タイトル
内容
投稿日時

ゾーン

副園長のコラムcolumn日々考えること

今日職員室で仕事をしていると、外から男性職員の「がんばれー!!」という大きな声が聞こえてきました。どうやら相撲大会をしていたようです。ホワイトボードを見ると「しんじんおうけっていせん」と書かれていて、その下にはトーナメント表が書かれています。どうやら、新学期が始まって、新人王を決める大切な戦いがそこにあったのでしょう。そして、それを応援している子どもたちや先生たち、和気あいあいとしたなか相撲大会が進んでいます。

 

その様子を見ながら、今度はらんらん部屋にいくと約半分くらいの子どもたちが遊んでいました。そこでは制作ゾーンやままごとゾーンが人気の様子でした。

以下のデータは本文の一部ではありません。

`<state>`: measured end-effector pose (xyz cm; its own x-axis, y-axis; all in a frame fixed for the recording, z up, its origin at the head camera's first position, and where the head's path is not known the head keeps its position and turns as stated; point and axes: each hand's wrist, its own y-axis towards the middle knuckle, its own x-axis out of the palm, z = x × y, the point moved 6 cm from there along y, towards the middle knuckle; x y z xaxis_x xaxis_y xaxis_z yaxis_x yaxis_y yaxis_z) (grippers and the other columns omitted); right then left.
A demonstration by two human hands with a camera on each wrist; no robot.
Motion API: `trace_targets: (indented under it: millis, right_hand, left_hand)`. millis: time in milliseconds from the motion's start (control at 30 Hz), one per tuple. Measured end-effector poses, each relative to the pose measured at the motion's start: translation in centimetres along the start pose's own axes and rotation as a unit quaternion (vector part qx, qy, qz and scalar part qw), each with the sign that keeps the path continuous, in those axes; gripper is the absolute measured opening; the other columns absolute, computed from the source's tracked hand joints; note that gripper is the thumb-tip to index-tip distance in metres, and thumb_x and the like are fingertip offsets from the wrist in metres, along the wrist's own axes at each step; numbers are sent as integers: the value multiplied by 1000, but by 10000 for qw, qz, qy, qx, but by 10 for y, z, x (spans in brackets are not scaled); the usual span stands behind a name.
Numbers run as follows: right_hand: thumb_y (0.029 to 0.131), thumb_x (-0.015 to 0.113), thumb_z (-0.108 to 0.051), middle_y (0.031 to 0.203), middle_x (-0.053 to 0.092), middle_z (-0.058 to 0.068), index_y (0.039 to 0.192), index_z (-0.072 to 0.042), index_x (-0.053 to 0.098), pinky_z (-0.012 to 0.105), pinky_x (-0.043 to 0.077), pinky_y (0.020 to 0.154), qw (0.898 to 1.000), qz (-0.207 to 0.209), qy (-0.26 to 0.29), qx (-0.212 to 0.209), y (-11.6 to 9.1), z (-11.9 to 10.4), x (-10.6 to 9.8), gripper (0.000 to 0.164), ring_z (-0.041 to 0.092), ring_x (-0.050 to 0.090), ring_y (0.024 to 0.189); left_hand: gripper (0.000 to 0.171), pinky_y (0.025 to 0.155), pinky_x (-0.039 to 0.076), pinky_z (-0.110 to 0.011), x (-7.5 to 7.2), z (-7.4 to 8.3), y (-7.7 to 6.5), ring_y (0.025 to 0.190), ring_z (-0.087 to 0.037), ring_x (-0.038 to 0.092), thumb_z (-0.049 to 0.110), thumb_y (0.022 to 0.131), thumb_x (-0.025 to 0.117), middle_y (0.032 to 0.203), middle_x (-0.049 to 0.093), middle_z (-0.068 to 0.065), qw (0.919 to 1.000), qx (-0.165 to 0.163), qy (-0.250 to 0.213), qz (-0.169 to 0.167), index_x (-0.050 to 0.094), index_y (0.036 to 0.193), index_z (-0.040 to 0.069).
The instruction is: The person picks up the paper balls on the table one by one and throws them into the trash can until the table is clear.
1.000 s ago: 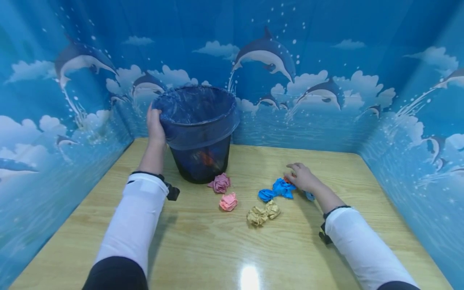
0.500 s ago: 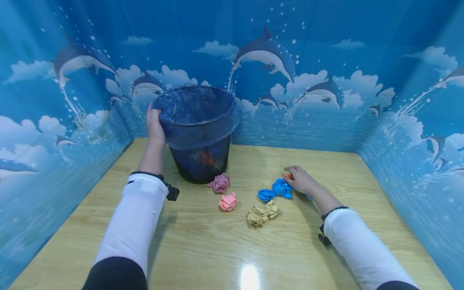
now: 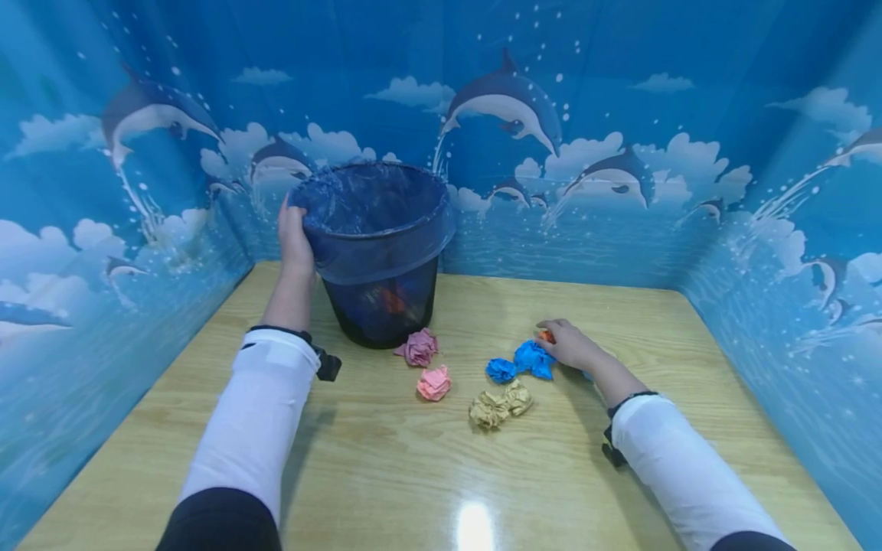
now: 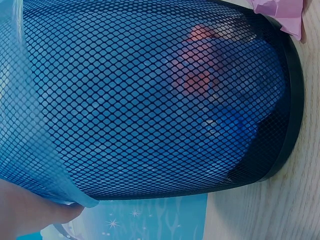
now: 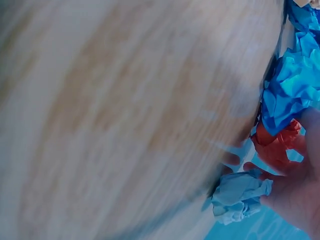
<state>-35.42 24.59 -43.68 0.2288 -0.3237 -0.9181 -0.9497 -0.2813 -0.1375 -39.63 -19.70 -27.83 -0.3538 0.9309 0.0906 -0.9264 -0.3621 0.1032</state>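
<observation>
A black mesh wastebasket (image 3: 379,306) with a blue plastic liner (image 3: 386,256) stands at the back left, crumpled paper showing through its mesh. My left hand (image 3: 296,237) grips its left rim over the liner. At the right, my right hand (image 3: 572,344) curls its fingers round an orange-red crumpled paper ball (image 5: 275,145), partly hidden by the hand. A light blue paper ball (image 5: 240,195) lies against the same hand. Just left of it are two bright blue paper balls (image 3: 534,358), touching or nearly so.
Two tan paper balls (image 3: 499,405) lie in front of the blue ones. A mauve ball (image 3: 419,348) sits by the basket's base, with a pink ball (image 3: 434,383) nearer. Dolphin-printed curtains (image 3: 592,229) border the wooden table (image 3: 386,474) at the back and sides.
My right hand has come down and slightly left, its fingers closing round the orange-red paper ball. The bright blue balls have shifted slightly left. My left hand and the basket keep their place.
</observation>
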Motion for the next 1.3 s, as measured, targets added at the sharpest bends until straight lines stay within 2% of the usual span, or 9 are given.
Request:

一方で、割と毎年人気な積み木ゾーンで遊んでいる子どもが少なかったのが印象的でした。何かきっと流行らない理由があるのだろうと思うのですが、相撲大会と制作、ままごとといったように子どもたちは思い思いの遊びを繰り広げていました。

 

このように子どもたちが自分で遊びたい遊びを選べるようにしています。それは遊びたい遊びが心ゆくまでできる環境をつくることを目的にしています。よく保育では各遊ぶ環境を「コーナー」と言いますが、たちばな幼稚園では「ゾーン」というのは、一つは建築用語としての「ゾーニング」という考えです。「ゾーニング」というのは「空間をテーマや用途に分けて考える」という考えです。その他に「ゾーン体験」という考えもあります。それは「集中・没頭しているときの心理状態。」を指す言葉として使われます。我を忘れて一つのことに取り組んでいる状態のことです。子どもたちがやりたい遊びを我を忘れるほど、熱中して遊ぶことが出来るような環境を用意することを目指しています。

 

この環境を作るにあたっていつも思うのですが、よく保育の中で、様々な活動をすることを「好きなことを見つけるため」であったりとか「楽しいことを体験するため」であったりする体験を目的として行うことが言われます。しかし、「その後」のことはあまり示されません。私は大切なことは「その後」にあると思っています。「好きなこと」や「楽しい」と思う経験をたくさんすることが子どもたちにとって良いことなのであれば、一過的に活動をすることではなく、飽きるほどできる環境を作ることは大切なことであると思っています。そして、その中で「もっと楽しく」することを工夫したり、「こんなこともできるかも」と発展させていくことで実験し、仮説検証を遊びの中で行っていくと考えています。この仮説検証から結果を求めることは「プログラミング」でもあります。

 

それと同時に、こういった経緯につながるためにはその活動が「好き」であったり、「もっとやりたい」と興味関心を伴うものでなければいけないと考えられます。もっとやりたいと思わなければ、工夫も起きません。だからこそ、「好きな子はもっとできる環境」を作ることで遊ぶ環境を作ることが求められますし、それは一つではなく複数選べることで多様な子どもたちの興味や関心に対応できることになります。こういったことをとおして考える中で、いくつかのゾーンを幼稚園では作って、子どもたちが自分たちのやりたい活動を自ら選べるようにしています。

 

こうした遊びの中で行われる工夫や体験こそが大切なことだと考えています。そして、遊びの中で起きる様々な工夫や発展、ひらめきにこそ「遊びは学び」ということにつながっていくと思っています。。

 

今回子どもたちが遊んでいる中でも、相撲大会では、どう戦うかという工夫を子どもたちはしていました。各ゾーンでも子どもたちは座って集中していたり、友だちと関わりながら遊んでいました。好きなことをしっかりとできる環境や選ぶことのできる大切さを改めて感じます。